Côte Saint-Luc calls on Quebec government to protect local first responder service that has served community for 25 years

Côte Saint-Luc, January 31, 2007 – Mayor Anthony Housefather today urged the Quebec government to grant Côte Saint-Luc Emergency Medical Services (EMS) a permanent exemption so it can continue to respond to life-threatening emergencies on its territory.

During the years of the forced municipal mergers, the City of Montreal signed a collective agreement with the firefighters union that gave firefighters the responsibility to respond to life-threatening emergencies (also called Priority One calls) across the island – including in Côte Saint-Luc. Following its demerger from the mega city, the new Côte Saint-Luc Council worked with D’Arcy McGee MNA Lawrence Bergman to secure a three-year exemption from the Quebec government so it could continue to respond to Priority One emergency calls until December 31, 2008.

“We are happy for our neighbours on the Island of Montreal who will soon benefit from a first responder service, but Côte Saint-Luc doesn’t want our own well-established emergency service replaced,” Mayor Housefather said. “We urge our residents to contact our MNA, Lawrence Bergman, in order to pressure the Quebec government to modify the agglomeration decree and allow Côte Saint-Luc to run its own EMS service in perpetuity.”

Côte Saint-Luc EMS is the only volunteer-based first responder service on the island and its training exceeds, and response time is less than, those fire stations that currently provide first responder service. It responds to 3,000 calls every year, including 1,500 Priority One calls.

“Côte Saint-Luc volunteer emergency care providers are extra sensitive to seniors, speak a multitude of languages, and are trained to deal with cultural sensitivities,” said Councillor Glenn J. Nashen, who is responsible for public safety and who has been involved with the EMS service for more than 25 years.

EMS is made up of highly trained volunteers under the guidance of emergentologist serving as Medical Director.

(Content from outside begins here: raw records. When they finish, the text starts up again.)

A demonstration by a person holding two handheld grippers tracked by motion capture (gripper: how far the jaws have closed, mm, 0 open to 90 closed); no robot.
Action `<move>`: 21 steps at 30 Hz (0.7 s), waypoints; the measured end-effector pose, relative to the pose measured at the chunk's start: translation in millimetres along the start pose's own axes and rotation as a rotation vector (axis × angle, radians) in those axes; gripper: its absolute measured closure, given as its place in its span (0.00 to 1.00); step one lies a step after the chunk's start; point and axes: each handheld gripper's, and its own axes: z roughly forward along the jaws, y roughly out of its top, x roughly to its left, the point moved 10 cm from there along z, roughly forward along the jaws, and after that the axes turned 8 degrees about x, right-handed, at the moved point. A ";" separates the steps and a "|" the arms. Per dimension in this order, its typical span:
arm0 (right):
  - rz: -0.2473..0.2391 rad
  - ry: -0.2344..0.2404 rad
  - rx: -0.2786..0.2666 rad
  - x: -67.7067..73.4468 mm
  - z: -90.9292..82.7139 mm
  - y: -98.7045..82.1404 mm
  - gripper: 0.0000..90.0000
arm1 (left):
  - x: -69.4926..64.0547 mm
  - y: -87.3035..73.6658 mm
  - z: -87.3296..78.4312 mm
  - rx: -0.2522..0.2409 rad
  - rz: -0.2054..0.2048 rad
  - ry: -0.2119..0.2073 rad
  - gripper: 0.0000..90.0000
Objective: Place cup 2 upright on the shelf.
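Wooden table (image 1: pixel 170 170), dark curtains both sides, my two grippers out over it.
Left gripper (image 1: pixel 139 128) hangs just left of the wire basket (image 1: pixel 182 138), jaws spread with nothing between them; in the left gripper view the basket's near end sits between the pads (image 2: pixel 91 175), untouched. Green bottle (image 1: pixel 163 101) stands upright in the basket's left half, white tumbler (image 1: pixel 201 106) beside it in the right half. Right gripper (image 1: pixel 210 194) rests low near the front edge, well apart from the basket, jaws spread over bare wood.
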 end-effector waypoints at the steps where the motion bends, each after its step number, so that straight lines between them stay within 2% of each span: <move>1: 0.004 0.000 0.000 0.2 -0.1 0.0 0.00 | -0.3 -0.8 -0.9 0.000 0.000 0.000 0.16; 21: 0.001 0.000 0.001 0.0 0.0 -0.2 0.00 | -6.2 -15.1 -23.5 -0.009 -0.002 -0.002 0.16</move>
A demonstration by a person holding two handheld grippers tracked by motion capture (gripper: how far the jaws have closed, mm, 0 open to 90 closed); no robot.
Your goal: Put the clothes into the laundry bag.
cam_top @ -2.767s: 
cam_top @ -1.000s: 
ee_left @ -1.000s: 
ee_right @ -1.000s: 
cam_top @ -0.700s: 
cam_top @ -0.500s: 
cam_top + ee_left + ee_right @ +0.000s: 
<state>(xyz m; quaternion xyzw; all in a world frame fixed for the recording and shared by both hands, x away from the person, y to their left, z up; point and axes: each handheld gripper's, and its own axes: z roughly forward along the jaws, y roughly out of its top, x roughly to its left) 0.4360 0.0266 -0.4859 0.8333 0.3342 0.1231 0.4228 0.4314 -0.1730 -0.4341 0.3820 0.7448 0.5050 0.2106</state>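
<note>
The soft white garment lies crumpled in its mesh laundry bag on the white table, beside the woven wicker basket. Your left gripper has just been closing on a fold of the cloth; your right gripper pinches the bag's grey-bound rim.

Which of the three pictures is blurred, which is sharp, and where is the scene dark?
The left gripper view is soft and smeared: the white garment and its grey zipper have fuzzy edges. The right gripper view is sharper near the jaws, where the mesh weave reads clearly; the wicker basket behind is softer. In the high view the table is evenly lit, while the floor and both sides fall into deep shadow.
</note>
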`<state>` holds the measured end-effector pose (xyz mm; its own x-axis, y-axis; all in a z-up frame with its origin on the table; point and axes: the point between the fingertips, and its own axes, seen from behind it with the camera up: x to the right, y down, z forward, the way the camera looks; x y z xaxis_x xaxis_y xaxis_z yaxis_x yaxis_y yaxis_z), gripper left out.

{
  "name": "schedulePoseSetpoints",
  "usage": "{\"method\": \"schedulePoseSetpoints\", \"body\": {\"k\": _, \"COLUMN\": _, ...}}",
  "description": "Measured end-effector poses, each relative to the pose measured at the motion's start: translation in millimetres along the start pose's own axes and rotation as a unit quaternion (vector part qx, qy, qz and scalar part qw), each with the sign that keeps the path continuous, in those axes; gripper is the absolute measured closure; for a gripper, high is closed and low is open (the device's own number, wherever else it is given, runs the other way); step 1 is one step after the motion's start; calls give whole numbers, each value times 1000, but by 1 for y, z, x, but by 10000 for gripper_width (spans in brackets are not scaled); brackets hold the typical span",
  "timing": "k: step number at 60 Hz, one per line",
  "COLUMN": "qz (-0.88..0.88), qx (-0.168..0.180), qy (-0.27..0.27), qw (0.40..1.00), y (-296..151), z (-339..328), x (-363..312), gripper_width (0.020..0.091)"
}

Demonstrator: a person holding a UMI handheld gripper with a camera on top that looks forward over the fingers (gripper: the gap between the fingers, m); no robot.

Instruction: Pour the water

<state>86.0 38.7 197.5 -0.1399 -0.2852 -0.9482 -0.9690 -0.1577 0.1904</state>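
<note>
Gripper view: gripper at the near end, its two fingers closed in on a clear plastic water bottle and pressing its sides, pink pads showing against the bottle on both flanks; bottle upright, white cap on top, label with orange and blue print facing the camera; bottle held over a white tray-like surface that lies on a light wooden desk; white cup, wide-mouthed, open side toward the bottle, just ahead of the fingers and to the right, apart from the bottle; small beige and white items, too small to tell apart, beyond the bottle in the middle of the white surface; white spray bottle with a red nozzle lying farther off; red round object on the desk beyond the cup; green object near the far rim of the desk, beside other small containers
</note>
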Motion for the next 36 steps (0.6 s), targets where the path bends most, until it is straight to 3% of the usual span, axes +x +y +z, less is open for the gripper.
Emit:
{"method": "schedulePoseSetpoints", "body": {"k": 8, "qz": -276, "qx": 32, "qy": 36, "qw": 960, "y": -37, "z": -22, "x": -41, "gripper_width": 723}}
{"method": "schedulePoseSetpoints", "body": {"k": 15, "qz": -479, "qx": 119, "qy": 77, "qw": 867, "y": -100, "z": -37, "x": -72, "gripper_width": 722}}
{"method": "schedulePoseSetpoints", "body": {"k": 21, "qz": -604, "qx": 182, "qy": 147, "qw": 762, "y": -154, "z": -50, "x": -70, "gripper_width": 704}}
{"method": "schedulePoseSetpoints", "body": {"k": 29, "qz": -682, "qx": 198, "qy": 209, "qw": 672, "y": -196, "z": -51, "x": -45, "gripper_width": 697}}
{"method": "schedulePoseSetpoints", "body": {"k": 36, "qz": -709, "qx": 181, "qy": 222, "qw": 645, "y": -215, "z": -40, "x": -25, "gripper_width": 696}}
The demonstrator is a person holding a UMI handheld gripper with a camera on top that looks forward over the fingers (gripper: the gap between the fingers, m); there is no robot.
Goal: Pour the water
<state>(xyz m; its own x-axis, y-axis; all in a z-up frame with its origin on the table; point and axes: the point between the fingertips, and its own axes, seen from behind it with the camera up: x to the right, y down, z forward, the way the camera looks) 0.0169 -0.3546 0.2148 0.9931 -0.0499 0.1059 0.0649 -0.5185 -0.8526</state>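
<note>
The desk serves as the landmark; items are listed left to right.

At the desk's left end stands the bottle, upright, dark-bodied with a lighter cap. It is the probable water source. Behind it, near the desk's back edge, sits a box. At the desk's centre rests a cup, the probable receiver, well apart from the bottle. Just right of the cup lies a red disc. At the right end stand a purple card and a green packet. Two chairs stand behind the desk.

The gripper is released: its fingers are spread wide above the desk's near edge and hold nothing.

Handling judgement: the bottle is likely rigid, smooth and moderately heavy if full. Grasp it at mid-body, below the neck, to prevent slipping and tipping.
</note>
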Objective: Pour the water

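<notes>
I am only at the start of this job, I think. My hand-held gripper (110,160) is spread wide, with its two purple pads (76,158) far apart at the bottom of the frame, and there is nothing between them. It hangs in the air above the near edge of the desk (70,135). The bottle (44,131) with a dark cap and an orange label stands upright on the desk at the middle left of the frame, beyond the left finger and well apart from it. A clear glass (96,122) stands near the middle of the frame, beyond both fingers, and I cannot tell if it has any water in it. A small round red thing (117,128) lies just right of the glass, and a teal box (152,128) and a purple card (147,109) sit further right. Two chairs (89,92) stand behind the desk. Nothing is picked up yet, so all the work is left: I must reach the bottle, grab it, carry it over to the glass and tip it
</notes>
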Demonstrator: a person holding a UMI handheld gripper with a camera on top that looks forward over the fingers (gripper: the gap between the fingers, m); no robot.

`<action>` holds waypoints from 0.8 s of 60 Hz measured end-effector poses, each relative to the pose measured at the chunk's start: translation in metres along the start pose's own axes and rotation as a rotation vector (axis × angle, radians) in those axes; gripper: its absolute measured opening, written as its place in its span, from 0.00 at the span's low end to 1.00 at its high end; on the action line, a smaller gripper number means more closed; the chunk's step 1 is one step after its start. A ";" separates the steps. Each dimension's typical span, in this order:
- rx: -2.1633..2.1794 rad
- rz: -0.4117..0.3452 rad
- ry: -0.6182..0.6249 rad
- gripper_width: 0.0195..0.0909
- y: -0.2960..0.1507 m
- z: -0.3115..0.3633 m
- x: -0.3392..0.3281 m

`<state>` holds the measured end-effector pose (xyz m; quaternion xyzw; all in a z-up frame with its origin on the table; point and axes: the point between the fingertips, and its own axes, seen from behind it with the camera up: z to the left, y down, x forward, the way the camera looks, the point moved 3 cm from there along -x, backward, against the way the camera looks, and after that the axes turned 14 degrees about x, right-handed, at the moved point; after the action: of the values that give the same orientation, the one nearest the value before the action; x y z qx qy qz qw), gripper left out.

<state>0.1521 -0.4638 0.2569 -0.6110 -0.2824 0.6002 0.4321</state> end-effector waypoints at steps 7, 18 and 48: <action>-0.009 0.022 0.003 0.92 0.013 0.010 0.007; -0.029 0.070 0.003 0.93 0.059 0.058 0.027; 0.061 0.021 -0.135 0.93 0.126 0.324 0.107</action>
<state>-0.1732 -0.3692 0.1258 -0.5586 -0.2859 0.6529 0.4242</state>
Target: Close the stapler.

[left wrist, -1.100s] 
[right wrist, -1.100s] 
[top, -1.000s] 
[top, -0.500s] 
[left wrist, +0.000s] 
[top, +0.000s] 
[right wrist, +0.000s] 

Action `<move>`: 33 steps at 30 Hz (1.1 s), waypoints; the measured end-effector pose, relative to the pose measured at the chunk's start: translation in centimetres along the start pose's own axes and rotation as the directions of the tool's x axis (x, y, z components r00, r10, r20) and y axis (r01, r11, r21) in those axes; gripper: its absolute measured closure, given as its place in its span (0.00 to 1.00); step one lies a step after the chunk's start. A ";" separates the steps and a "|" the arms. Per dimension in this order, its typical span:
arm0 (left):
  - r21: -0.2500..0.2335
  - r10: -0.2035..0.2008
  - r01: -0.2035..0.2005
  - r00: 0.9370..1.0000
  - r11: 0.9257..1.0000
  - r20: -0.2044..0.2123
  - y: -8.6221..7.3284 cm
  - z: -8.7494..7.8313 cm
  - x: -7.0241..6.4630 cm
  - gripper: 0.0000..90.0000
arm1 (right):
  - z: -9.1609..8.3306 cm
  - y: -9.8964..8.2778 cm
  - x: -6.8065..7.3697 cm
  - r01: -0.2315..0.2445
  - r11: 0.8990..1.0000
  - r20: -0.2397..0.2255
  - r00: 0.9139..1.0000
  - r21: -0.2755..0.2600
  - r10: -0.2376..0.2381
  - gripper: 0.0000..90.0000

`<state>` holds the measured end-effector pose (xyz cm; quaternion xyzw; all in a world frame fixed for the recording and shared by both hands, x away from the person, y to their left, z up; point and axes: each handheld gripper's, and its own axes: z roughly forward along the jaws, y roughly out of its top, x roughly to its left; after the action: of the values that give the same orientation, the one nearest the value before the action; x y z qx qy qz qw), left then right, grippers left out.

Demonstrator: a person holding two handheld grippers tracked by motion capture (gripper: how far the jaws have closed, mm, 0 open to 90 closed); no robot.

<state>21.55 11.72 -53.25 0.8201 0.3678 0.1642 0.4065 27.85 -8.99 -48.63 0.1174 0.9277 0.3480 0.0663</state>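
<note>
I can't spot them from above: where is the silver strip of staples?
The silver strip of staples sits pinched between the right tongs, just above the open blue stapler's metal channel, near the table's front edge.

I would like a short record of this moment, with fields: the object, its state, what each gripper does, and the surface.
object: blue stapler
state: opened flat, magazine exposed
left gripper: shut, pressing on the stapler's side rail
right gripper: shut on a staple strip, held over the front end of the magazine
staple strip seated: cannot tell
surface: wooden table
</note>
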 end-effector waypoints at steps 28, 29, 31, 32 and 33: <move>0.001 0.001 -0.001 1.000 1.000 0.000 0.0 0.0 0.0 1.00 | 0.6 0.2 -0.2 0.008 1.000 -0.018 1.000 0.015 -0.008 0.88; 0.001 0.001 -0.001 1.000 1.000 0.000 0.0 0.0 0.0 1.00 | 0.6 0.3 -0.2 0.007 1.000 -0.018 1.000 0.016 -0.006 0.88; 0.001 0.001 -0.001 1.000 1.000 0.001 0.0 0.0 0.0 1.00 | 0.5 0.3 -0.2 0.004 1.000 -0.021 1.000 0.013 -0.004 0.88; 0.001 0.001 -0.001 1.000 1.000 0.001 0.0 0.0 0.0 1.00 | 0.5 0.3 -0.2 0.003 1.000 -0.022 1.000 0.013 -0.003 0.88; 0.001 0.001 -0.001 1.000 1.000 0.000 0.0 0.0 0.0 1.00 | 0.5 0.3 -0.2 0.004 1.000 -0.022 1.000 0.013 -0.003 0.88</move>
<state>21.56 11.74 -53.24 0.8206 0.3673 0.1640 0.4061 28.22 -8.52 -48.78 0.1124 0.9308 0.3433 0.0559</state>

A committee of elected, lay and professional leaders in the Emergency Services Committee also oversee operations.

“Côte Saint-Luc EMS is one of our most recognizable, admired and valuable public services with 25 years experience,” Mayor Housefather said. “Our EMS medics respond to emergencies in an average of three minutes, which is faster than what the Fire Department does currently in the cities where it already does emergency response. Also, the new Montreal first responder service will not respond to Priority Two calls, which are non life-threatening emergency calls and which account for half of the 30,000 annual calls answered by EMS.”

EMS is equipped with a fleet of three emergency vehicles, new emergency medical equipment, devices, tools and supplies. The annual budget exceeds $500,000.

EMS responds to more than 3,000 medical assistance calls each year and assists at community events, crises and other major emergencies in the community and throughout southwestern Quebec.